All posts by Benjamin T. Marzouk

Benjamin T. Marzouk is based in Sutherland Asbill & Brennan LLP'a Washington, D.C. office. He advises broker-dealers and investment advisers on compliance with federal and state securities laws, including Securities and Exchange Commission (SEC) and Financial Industry Regulatory Authority (FINRA) rules and regulations. Mr. Marzouk's full bio can be found here.

New Protections for Senior Investors

On March 30, 2017, FINRA issued Regulatory Notice 17-11 (Financial Exploitation of Seniors), announcing the SEC’s approval of amendments to the FINRA rulebook related to the financial exploitation of senior investors.  More specifically, as adopted, the amendments to FINRA Rule 4512 would require broker-dealers to make reasonable efforts to obtain the name and contact information for a “trusted contact person” for a customer’s account.  In addition, new FINRA Rule 2165 would permit (but not require) broker-dealers to place temporary holds on disbursements of funds or securities from the accounts of certain senior investors, as well as other investors with diminished capacity, when there is a reasonable belief of financial exploitation.  The FINRA notice announces an effective date of February 5, 2018, and clarifies, among other things, that the temporary hold on disbursements should not apply to securities transactions.

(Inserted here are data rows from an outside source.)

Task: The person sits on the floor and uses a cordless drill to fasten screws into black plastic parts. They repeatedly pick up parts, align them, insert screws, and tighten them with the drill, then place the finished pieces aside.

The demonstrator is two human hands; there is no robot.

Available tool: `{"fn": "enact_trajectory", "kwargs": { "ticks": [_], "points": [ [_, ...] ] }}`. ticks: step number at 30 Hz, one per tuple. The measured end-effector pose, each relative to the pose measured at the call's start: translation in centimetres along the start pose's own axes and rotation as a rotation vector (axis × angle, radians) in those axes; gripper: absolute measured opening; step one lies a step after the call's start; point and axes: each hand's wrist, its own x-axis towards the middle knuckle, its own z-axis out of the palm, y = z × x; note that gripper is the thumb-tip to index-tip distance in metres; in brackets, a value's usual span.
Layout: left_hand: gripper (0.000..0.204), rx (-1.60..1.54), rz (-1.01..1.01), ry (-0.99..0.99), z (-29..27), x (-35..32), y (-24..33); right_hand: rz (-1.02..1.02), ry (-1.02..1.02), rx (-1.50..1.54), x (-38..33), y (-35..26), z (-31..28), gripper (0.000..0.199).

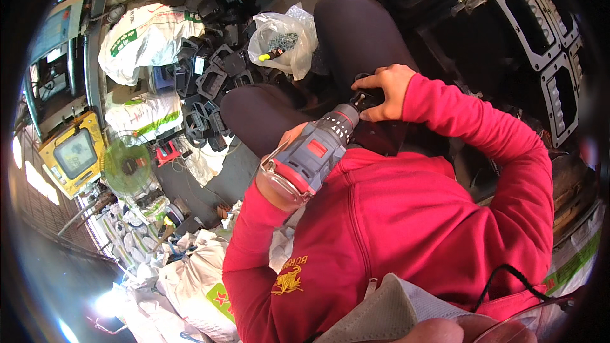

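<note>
A grey and red cordless drill (318, 149) lies across my lap, its chuck pointing up and to the right. My left hand (292, 134) is wrapped around it from beneath, with most of the fingers hidden by the drill body. Just past the chuck, my right hand (392, 92) pinches a small black part (373, 98) between thumb and fingers. The drill's tip meets or nearly meets this part; the exact contact is too small to tell.
Beyond my knees sits a clear plastic bag (283, 44) with small metal pieces and a yellow-tipped tool. Black plastic housings (213, 79) lie piled at the left, near white sacks (152, 35) and a green fan (127, 164). Black frames (530, 22) stand at the right.
</note>
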Motion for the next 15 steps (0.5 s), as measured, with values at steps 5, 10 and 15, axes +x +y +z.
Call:
{"fn": "enact_trajectory", "kwargs": {
  "ticks": [5, 10, 15],
  "points": [
    [0.066, 0.325, 0.065, -0.194, -1.1, 1.3, -2.7, 0.022, -0.061, -0.024, 0.3, 0.1, -0.1, 0.057],
    [0.077, 0.163, 0.205, -0.091, -2.3, 0.8, -1.8, -0.022, -0.059, -0.030, 0.4, -0.2, -0.8, 0.058],
    [0.053, -0.056, 0.127, 0.024, -3.3, -0.7, -0.6, -0.055, -0.036, 0.000, -0.7, -0.9, -1.3, 0.058]
  ]
}}
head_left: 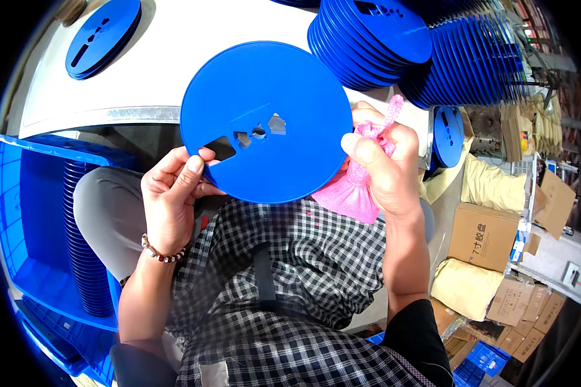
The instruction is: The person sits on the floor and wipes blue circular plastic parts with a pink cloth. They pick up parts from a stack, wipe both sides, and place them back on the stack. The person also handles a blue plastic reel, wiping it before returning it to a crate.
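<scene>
A round blue plastic reel (290,155) is held up before my lap, its flat face toward me, with a slot and several small cut-outs around its centre. At its lower left edge, my left hand (174,187) pinches the rim beside the slot, a fingertip showing at the opening. My right hand (387,158) grips the right edge with the thumb on the face. Bunched in that same hand is a pink knitted cloth (352,197), which hangs below the reel and sticks up above the fingers. The right fingertips behind the reel are hidden.
Tall stacks of blue reels (368,48) stand on the white table (155,77) at the far right. A few more reels (103,42) lie at the far left. To my left is a blue crate (39,213) holding a reel column. Cartons (484,235) and pale sacks (468,287) fill the right.
</scene>
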`<state>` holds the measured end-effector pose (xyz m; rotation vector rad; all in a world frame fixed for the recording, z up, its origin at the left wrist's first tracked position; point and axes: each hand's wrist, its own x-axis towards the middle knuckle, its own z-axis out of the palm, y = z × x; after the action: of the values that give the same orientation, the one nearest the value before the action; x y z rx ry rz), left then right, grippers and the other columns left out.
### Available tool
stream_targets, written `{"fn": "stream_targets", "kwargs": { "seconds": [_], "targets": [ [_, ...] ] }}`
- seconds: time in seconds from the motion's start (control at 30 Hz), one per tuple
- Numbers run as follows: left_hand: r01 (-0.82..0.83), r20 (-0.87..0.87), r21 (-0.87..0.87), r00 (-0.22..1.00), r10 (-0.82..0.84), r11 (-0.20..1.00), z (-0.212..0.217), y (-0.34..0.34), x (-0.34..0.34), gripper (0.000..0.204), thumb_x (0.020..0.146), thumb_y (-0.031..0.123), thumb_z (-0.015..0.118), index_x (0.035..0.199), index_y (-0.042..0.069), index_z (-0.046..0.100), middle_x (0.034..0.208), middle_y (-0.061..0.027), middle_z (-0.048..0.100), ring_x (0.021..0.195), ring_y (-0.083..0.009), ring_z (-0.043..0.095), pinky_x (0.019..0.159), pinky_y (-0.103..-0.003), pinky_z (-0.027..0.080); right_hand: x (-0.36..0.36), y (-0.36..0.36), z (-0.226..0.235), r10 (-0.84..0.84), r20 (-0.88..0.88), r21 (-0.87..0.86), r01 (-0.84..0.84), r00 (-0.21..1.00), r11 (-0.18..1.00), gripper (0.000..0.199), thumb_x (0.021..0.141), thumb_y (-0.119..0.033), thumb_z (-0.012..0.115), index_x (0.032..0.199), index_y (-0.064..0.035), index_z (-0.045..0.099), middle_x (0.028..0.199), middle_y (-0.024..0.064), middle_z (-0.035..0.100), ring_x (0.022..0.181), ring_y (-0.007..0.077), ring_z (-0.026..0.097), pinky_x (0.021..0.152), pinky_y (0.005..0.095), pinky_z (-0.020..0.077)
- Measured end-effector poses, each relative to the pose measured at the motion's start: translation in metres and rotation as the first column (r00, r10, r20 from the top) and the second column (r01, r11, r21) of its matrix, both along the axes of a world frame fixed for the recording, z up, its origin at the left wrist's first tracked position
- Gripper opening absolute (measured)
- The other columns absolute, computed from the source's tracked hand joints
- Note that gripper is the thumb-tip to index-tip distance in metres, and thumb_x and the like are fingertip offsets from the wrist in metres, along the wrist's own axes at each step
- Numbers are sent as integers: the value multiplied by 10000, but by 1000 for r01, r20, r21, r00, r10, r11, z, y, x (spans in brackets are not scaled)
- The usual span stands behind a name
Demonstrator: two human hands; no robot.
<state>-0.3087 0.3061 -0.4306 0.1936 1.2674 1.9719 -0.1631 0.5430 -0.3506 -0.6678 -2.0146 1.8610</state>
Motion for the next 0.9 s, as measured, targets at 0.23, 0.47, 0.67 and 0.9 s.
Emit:
{"fn": "stream_targets", "kwargs": {
  "seconds": [0.23,0.47,0.67,0.9],
  "targets": [
    [-23,-32,5,999,23,1000,2,2,2,191,1013,86,579,1127,-43,663,1015,-105,725,840,-173,728,716,-328,643,0,5,-2,42,-57,71,-38,997,997,18,820,30,617,831,27,603,771,-21,494,648,33,419,568,227,335],
    [-38,-85,-21,996,36,999,3,0,3,195,1012,109,590,1130,-25,669,999,-101,726,829,-153,716,724,-324,625,-2,6,-3,32,-66,43,-29,997,999,35,812,50,599,801,24,581,794,-17,478,644,34,412,567,226,334],
    [-52,-166,-6,985,50,999,5,-1,6,213,1013,117,596,1150,-32,663,1011,-107,723,889,-164,711,745,-320,616,-3,1,4,-9,-24,-23,8,1000,1000,36,823,36,586,788,31,577,791,-7,494,655,59,490,608,226,421],
    [-37,-195,7,980,38,999,3,-1,4,222,1009,130,610,1152,-29,672,1004,-110,727,899,-159,710,751,-293,604,3,4,-2,-46,-13,-44,45,999,998,97,838,6,600,902,51,658,785,13,594,670,78,557,631,236,458]
  ]
}}
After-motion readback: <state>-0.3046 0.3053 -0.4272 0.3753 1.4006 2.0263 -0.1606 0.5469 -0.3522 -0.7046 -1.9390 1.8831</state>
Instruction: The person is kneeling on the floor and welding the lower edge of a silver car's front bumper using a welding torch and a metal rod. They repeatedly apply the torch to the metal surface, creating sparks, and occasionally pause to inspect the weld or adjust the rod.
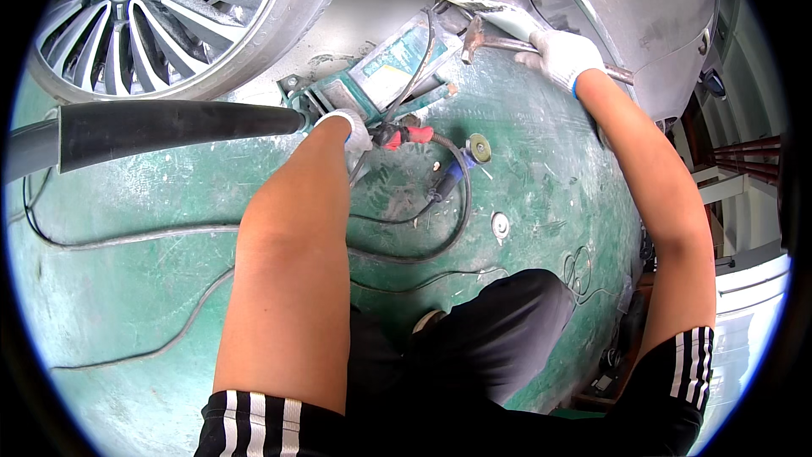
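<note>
My right hand point(567, 59), in a white glove, is closed around the handle of a hammer point(474, 41). The hammer lies across in front of the silvery car body panel point(626, 0), its head pointing left and its handle end showing past my wrist. My left hand point(353, 129), also in a white glove, is low beside the green floor jack point(355, 89). It is at the black end of a red-and-black cabled tool point(410, 137). My left fingers are mostly hidden, so I cannot make out whether they grip that tool.
A car wheel point(161, 21) stands at the upper left. The jack's thick black handle point(178, 131) reaches left over the green floor point(152, 288). A blue angle grinder point(454, 176) with a round disc lies near my knee point(516, 313). Cables point(423, 258) loop across the floor.
</note>
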### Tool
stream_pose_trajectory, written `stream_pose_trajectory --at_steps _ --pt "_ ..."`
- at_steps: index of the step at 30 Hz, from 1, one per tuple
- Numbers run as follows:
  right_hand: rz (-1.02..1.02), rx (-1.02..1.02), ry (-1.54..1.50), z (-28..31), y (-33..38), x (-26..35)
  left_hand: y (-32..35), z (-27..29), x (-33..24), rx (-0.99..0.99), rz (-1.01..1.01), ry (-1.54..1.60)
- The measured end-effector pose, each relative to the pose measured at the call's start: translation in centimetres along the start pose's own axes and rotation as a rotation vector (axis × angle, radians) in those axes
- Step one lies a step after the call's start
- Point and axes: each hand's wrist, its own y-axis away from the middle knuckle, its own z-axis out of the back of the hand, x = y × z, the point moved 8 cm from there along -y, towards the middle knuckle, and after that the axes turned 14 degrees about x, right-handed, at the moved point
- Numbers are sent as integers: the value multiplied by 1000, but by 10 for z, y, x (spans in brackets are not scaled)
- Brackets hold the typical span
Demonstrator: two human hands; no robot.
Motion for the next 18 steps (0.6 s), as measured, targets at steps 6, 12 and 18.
stream_pose_trajectory --at_steps 6,12,18 --pt "-30 2 -28 0 -1 -6 4 -1 -4 5 -6 4" --pt "-30 16 -7 0 -1 -7 15 2 -9 -23 -6 -39" --pt "-18 3 -36 5 4 -10 19 1 -8 -50 -13 -18"
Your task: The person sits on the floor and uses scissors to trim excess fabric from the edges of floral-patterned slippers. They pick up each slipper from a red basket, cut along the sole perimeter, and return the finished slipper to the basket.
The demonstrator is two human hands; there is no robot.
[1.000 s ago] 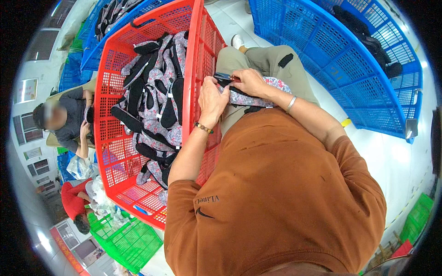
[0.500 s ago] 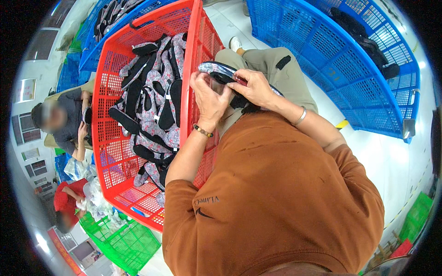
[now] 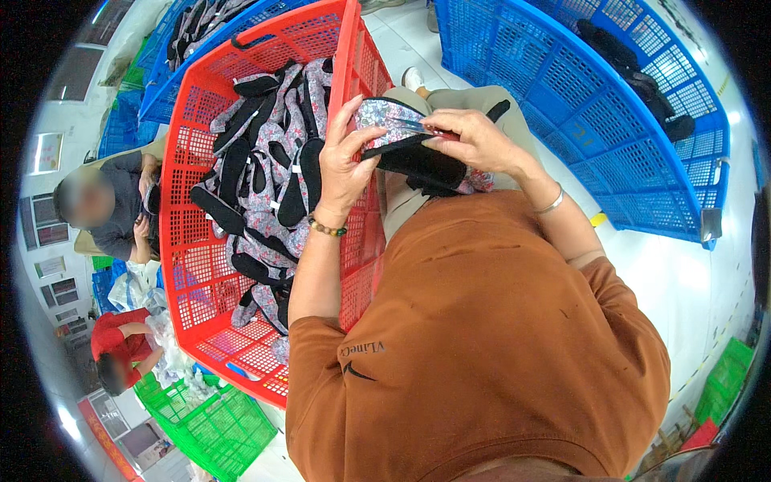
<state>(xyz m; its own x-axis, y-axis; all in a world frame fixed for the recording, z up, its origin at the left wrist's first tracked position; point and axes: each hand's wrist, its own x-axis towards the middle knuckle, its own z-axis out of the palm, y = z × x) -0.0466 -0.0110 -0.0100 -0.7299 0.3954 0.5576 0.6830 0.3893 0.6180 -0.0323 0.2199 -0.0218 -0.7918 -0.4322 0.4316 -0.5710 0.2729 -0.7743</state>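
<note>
My left hand (image 3: 344,167) grips a slipper (image 3: 379,146) with a grey and pink floral upper and black edging, its thumb across the fabric and fingers behind. In my right hand (image 3: 486,146) are small snips (image 3: 414,125); their metal blades lie against the floral upper, and a dark red handle shows partly under the fingers. Below the hands, over my lap, are a black sole-like piece (image 3: 430,166) and more floral fabric (image 3: 479,180); whether these belong to another slipper I cannot tell.
Left of me stands a red plastic crate (image 3: 347,56) heaped with floral, black-soled slippers (image 3: 259,189). Blue crates (image 3: 562,120) stand at the right, one holding dark items. A green crate (image 3: 213,430) is at lower left. Two other people (image 3: 120,189) work beyond the red crate.
The slipper has turned so its floral upper faces up more. My right hand has shifted slightly right and up, with the snips' blades now showing over the fabric.
</note>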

FINRA Rule 5110 — Should it be Modernized?

On March 8, 2017, FINRA’s Board of Governors will meet to discuss certain proposed rulemaking considerations, including proposals to streamline and modernize FINRA Rule 5110 (Corporate Financing Rule – Underwriting Terms and Arrangements).  FINRA Rule 5110 governs member firm participation in the public offering of securities, and imposes certain filing requirements and related compensation restrictions for members participating in a public securities offering.  Upon approval from FINRA’s Board of Governors, any formal proposal will still need to be published for comment to FINRA member firms (typically through a “Regulatory Notice” filing) and also published for review and approval by the SEC.

DOLFR Delay Proposal

A proposal seeking to delay the applicability date of Department of Labor’s fiduciary duty rule (“DOLFR”), which impacts the compensation received by broker-dealers and investment advisers for the distribution of covered retirement accounts, was published on Thursday, March 2, 2017.  According to the federal register’s notice, the applicability date (which had been scheduled for April 10, 2017) was proposed to be delayed by 60-days to June 9, 2017.  The proposal allows for a 15-day comment period from the March 2, 2017 publication date, which would end on March 17, 2017.  The proposal also invited comment on a February 3, 2017 Presidential Memorandum to the Secretary of Labor, requesting broader review of DOLFR and its related exemptions.

For more on the DOLFR, including legal alerts and commentary, see www.dolfiduciaryrule.com.

Ensuring Adequate Cybersecurity Procedures and Systems

On November 14, 2016, FINRA fined a registered broker-dealer $650,000 for failing to safeguard confidential customer data against foreign hackers.  Confidential customer information was stored on the firm’s electronic system without adequate protection from cyber hackers, which resulted in the exposure of confidential information for approximately 5,400 firm customers.  Although there was no evidence that the exposure of this customer information resulted in any distinct customer harm, FINRA insisted that the firm’s cybersecurity procedures and systems were inadequate.  The firm’s prior disciplinary history (similar fine in 2011) was also an important factor in FINRA’s decision to levy this $650,000 punishment.

Beware the Binary Option Trading Contract

On November 10, 2016, the SEC announced charges against an Israeli-based firm related to its sale of binary option trading.  The SEC fined the firm more than $1.7 million for failing to register the binary options as securities, failing to register as a broker-dealer for its sales of binary options to U.S. investors, and for misleading investors in its disclosures related to the risks associated with binary option trading.

In connection with this enforcement action, the SEC also issued an “Investor Alert” on the same day, warning potential investors that many binary option trading contracts are not properly registered with the SEC and may be associated with fraudulent investment schemes.